Há 18 anos como motorista de circo, Querubim acredita que o profissional da estrada seja um verdadeiro herói que merece ser reconhecido por todo esse sacrifício. “O transporte rodoviário de cargas é muito importante para todos, afinal, sem ele a mercadoria não chega às casas dos brasileiros e o espetáculo não acontece. O caminhão tem suma importância para o circo e todo esse processo de deslocamento envolvem 35 profissionais para desmontagem e montagem e dois motoristas. A montagem dura dois dias.
Geraldo Ferreira dos Santos, de Batatais/SP, 59 anos, sabe bem o que é a vida na estrada. Antes de ingressar para o Circo Spacial trabalhou como carreteiro no transporte de cana e depois no segmento de bebidas. Lembra que era uma vida cansativa, tinha de estar sempre alerta por conta dos assaltos e falta de estrutura das rodovias, que na época eram pouco privatizadas e ofereciam mais riscos aos usuários. Quando começou transportar para o circo sentiu uma enorme diferença, não havia pressa além de não ter de enfrentar questões burocráticas que atrasam a carga e a descarga.
Apesar de todo carreteiro ter a obrigação de transportar com cuidado, destaca que tem um carinho especial por todos os itens que carrega, afinal, é a sua casa e de onde tira o seu sustento. “Sempre dirigi com atenção, pois um acidente envolvendo caminhão é sinônimo de prejuízo para todos os envolvidos”. Para ele, uma das principais vantagens de não estar mais na estrada é ter mais tempo para viver a vida, curtir os amigos, viajar, ir a um shopping e cuidar da saúde.

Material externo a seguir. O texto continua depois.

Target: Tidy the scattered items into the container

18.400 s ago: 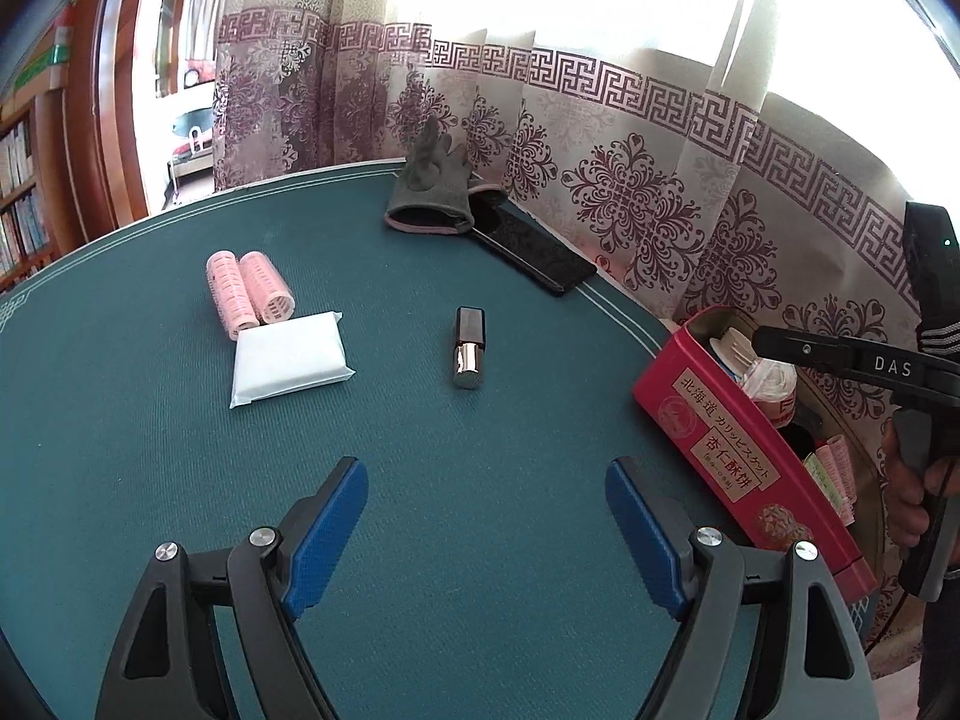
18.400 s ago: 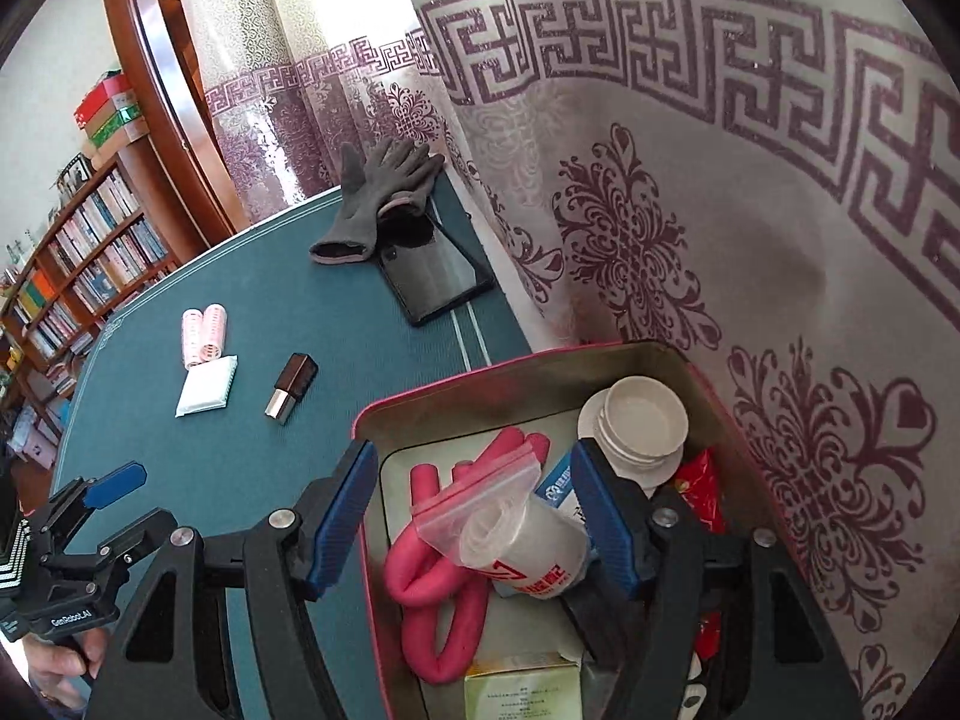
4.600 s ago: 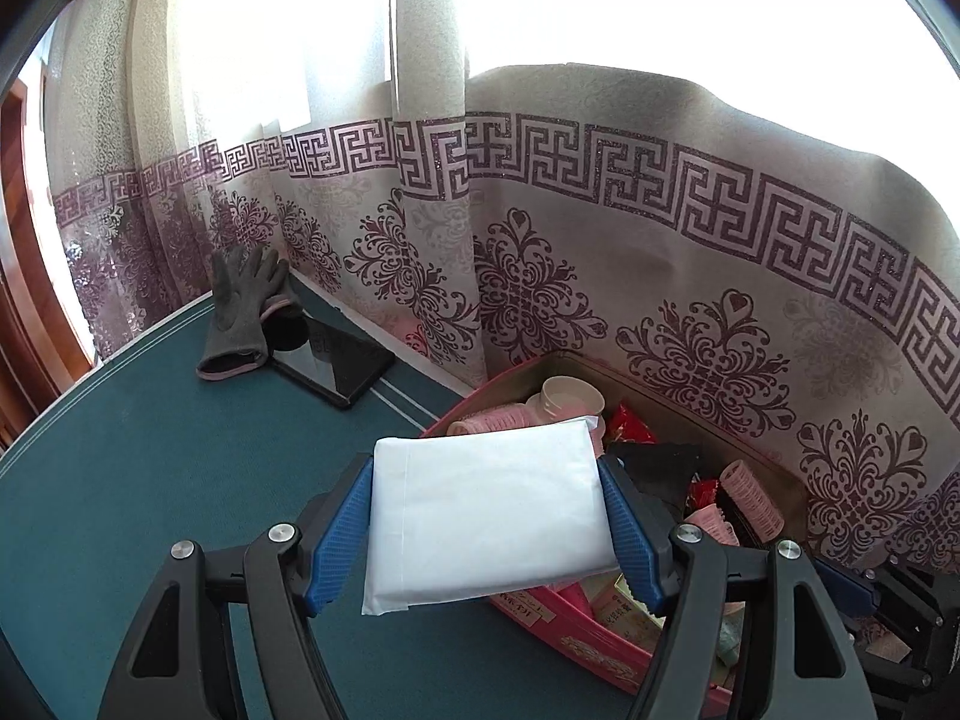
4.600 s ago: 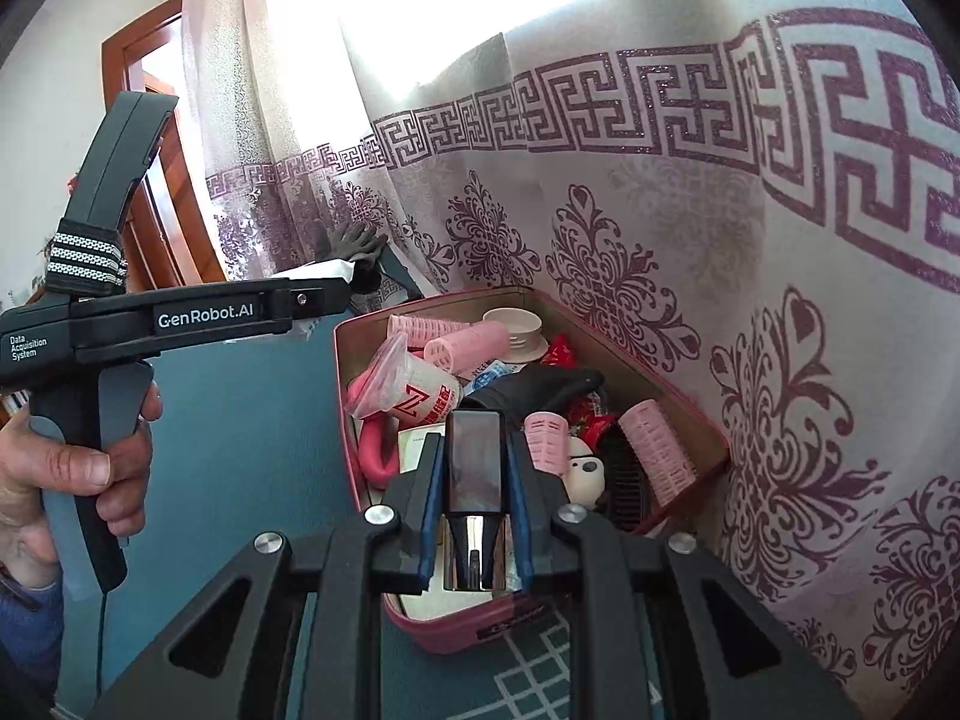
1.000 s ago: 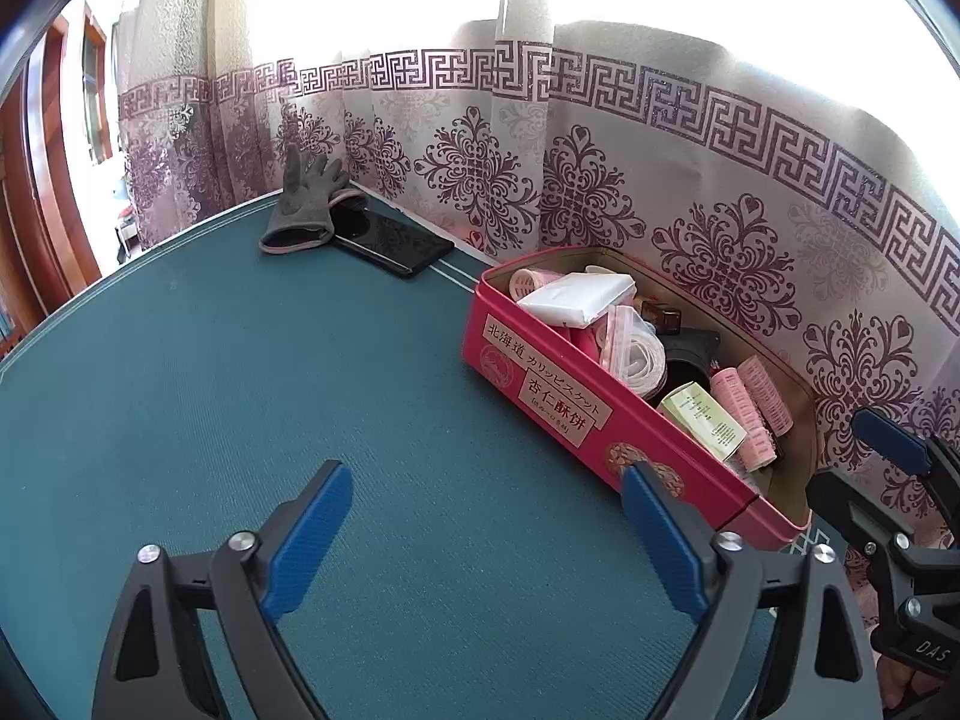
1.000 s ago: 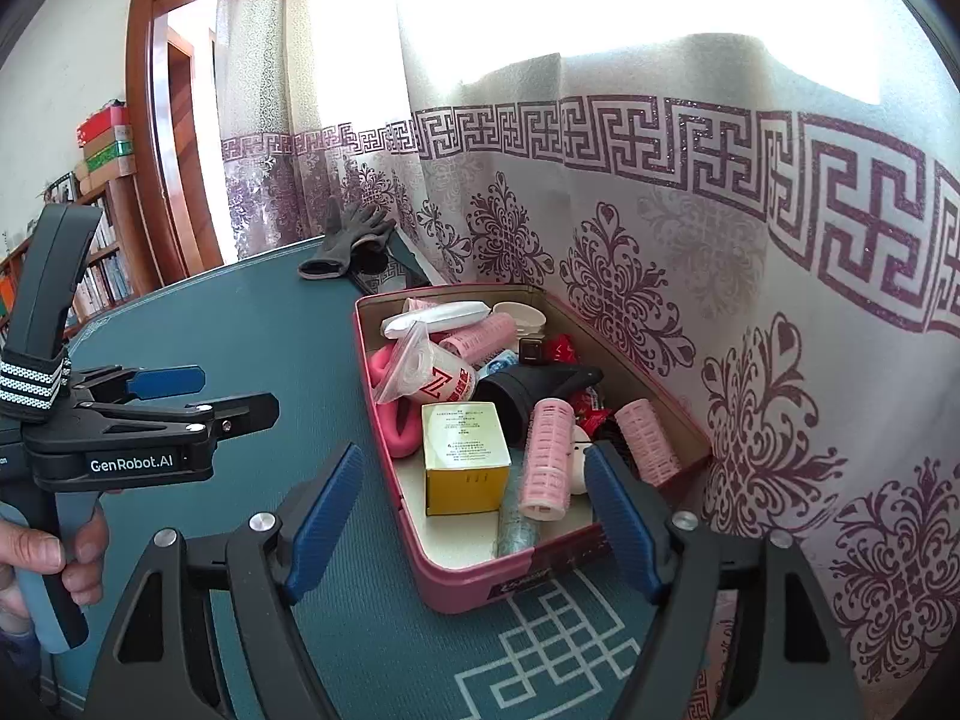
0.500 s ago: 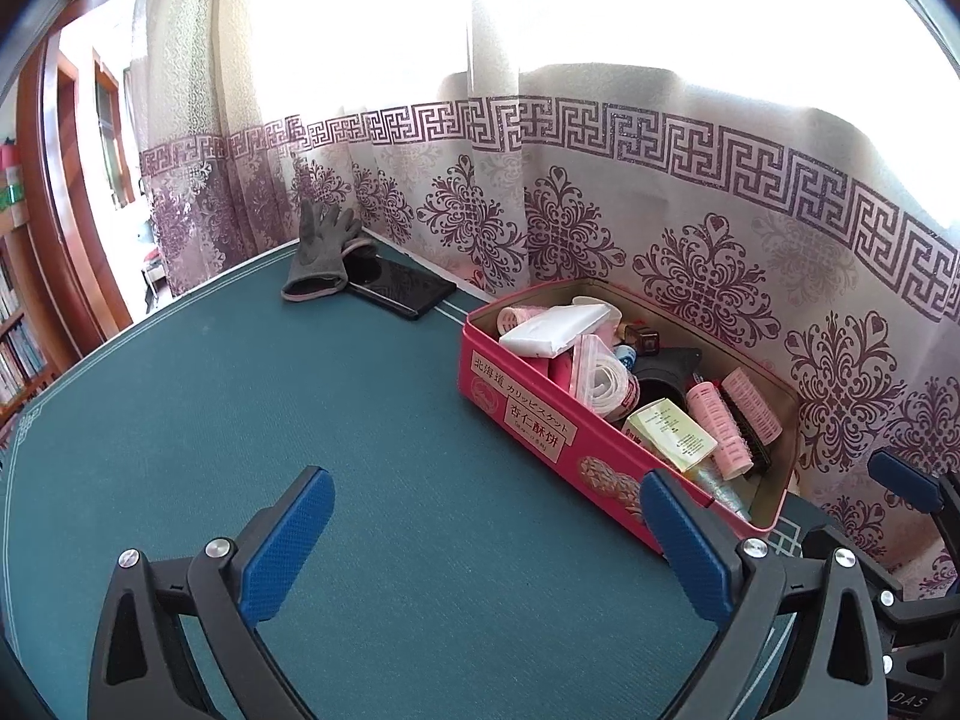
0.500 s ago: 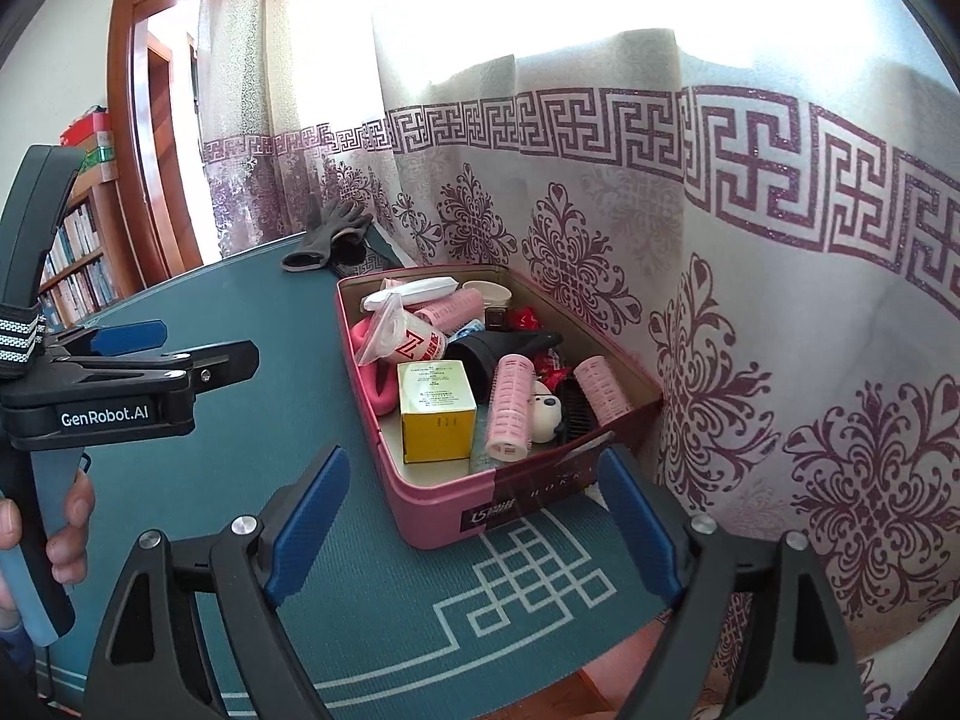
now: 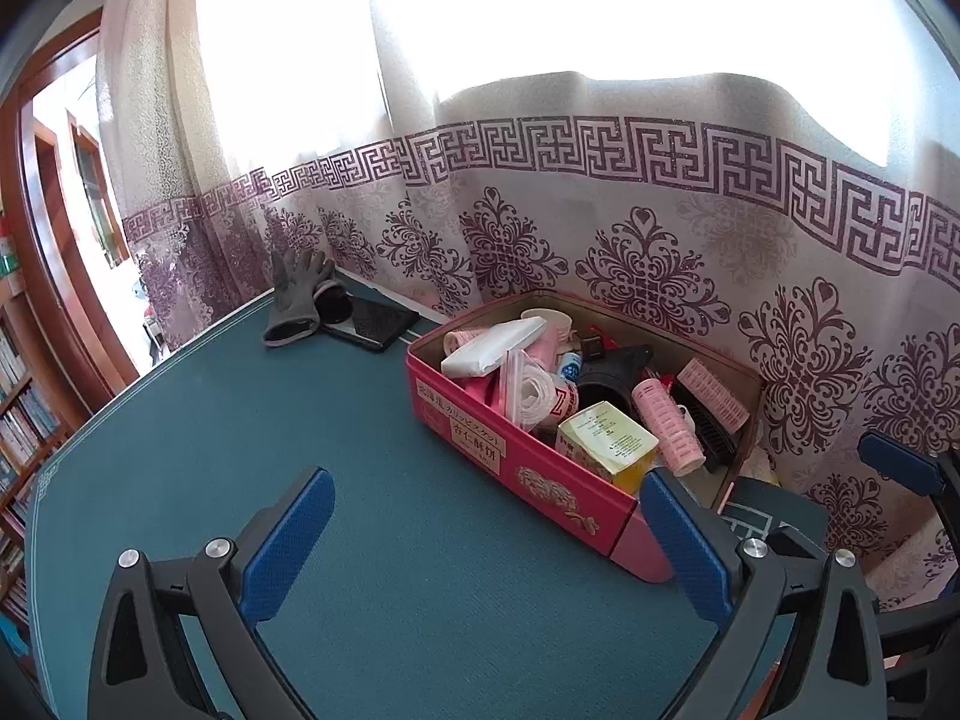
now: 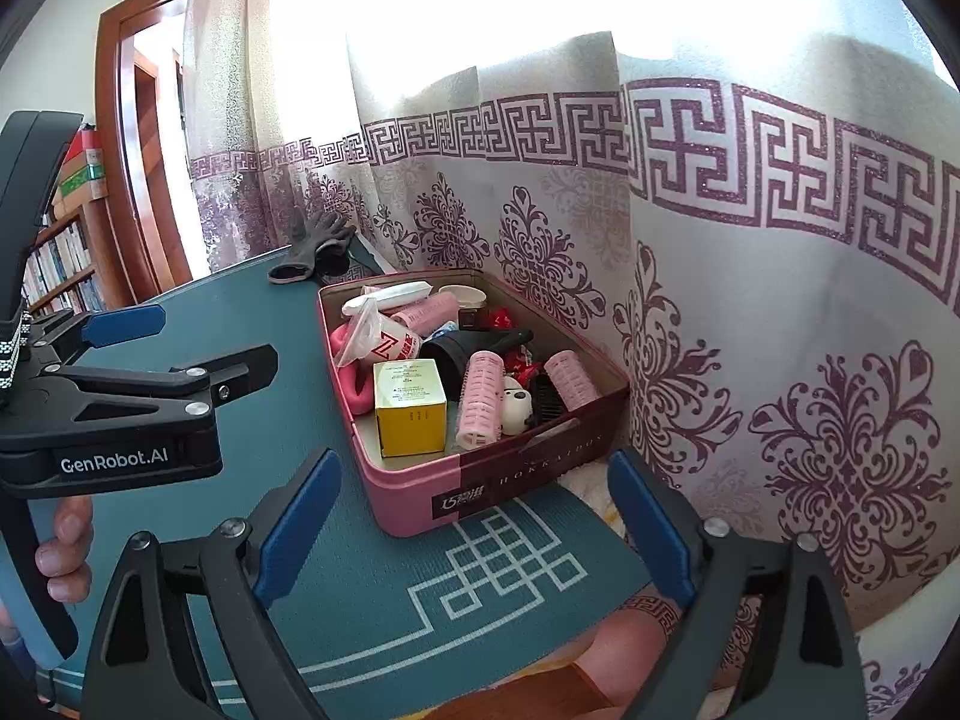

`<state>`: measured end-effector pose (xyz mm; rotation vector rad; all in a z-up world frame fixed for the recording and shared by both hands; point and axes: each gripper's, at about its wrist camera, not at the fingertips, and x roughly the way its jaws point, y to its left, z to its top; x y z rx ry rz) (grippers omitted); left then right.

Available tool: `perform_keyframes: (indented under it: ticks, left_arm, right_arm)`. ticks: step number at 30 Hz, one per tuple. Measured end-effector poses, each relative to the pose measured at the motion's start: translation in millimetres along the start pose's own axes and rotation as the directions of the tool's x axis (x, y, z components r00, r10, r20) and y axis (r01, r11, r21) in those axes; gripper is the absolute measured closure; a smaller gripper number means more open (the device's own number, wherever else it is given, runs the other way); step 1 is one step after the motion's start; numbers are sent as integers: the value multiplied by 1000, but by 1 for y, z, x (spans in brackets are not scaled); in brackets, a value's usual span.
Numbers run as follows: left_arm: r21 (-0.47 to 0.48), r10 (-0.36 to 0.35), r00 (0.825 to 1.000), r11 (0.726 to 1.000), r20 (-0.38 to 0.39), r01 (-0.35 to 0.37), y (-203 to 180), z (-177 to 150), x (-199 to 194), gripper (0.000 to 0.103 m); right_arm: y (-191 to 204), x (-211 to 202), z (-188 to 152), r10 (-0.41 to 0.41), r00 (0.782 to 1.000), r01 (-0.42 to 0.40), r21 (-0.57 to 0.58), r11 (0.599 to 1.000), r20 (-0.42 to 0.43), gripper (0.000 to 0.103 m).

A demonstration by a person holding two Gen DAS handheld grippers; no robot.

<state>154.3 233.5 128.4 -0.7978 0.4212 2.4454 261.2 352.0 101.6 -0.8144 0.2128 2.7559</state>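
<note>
The pink tin (image 9: 522, 468) stands on the teal table by the curtain, filled with a white packet (image 9: 492, 348), pink hair rollers (image 9: 666, 426), a yellow box (image 9: 606, 444) and several other small items. My left gripper (image 9: 485, 480) hangs open in front of the tin's long side, nothing between its blue pads. From the tin's short end (image 10: 480, 498), my right gripper (image 10: 474, 462) looks in with its jaws opening and empty. The right wrist view shows the left gripper (image 10: 198, 339) to the left of the tin, above the table.
A grey glove (image 9: 297, 294) and a black phone (image 9: 375, 321) lie at the far table edge. The patterned curtain (image 9: 660, 240) hangs right behind the tin. Bookshelves (image 9: 18, 396) stand at left. A hand (image 10: 60, 546) grips the left gripper's handle.
Both grippers have drawn back from the tin, which now looks smaller and farther off. The right gripper's jaws have spread wider. The tin's contents have not moved.
</note>
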Motion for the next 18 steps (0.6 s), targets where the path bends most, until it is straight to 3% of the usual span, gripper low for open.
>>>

“Muitos motoristas enfrentam diariamente uma série de dificuldades, como falta de responsabilidade e de segurança, para proporcionar conforto a pessoas que nunca valorizam o trabalho deles. É um soldado que está na guerra e merecia ser reconhecido”, afirma o carreteiro, mecânico e também porteiro. Querubim complementa que o reconhecimento para os motoristas que atuam no transporte de circo vem quando a casa está cheia. “A nossa carga é especial, levamos alegria, e nos dá grande satisfação ver o público de todas as idades aplaudindo o nosso trabalho”, finaliza.